Step-by-step explanation:
Base Excision Repair Enzymes and Their Functions
The base excision repair (BER) pathway involves multiple enzymes that play vital roles in correcting DNA damage. The three main unique enzymes involved in BER are:
- DNA glycosylases: These are a group of repair enzymes that initiate the repair process by recognizing and removing damaged bases from DNA. Each DNA glycosylase has specificity for certain types of damage. For example, some recognize oxidized or deaminated bases and hydrolyze the glycosidic bond between the base and the deoxyribose sugar, thus excising the incorrect base.

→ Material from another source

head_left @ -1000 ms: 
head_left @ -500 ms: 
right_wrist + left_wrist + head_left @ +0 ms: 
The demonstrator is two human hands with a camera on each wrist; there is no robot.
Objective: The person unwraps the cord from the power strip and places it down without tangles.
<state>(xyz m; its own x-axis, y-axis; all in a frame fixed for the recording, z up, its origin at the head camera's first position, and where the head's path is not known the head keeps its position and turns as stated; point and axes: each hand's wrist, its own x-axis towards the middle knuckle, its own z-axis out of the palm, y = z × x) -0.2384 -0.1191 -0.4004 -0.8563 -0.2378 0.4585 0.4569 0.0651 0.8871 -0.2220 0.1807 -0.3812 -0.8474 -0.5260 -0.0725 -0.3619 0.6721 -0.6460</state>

- AP (apurinic/apyrimidinic) endonuclease: After the removal of the damaged base by DNA glycosylase, an AP site is left behind. AP endonuclease cleaves the phosphodiester backbone at the AP site, which is necessary for the subsequent repair synthesis steps.
- DNA polymerase: DNA polymerase then synthesizes a new, correct DNA strand by adding nucleotides in place of the excised base and the removed segment.
- DNA ligase: Lastly, DNA ligase seals the remaining gap in the DNA backbone by forming a phosphodiester linkage, ensuring the continuity and integrity of the DNA molecule.
BER is a crucial mechanism for maintaining DNA stability and preventing mutations that may lead to various diseases, including cancer.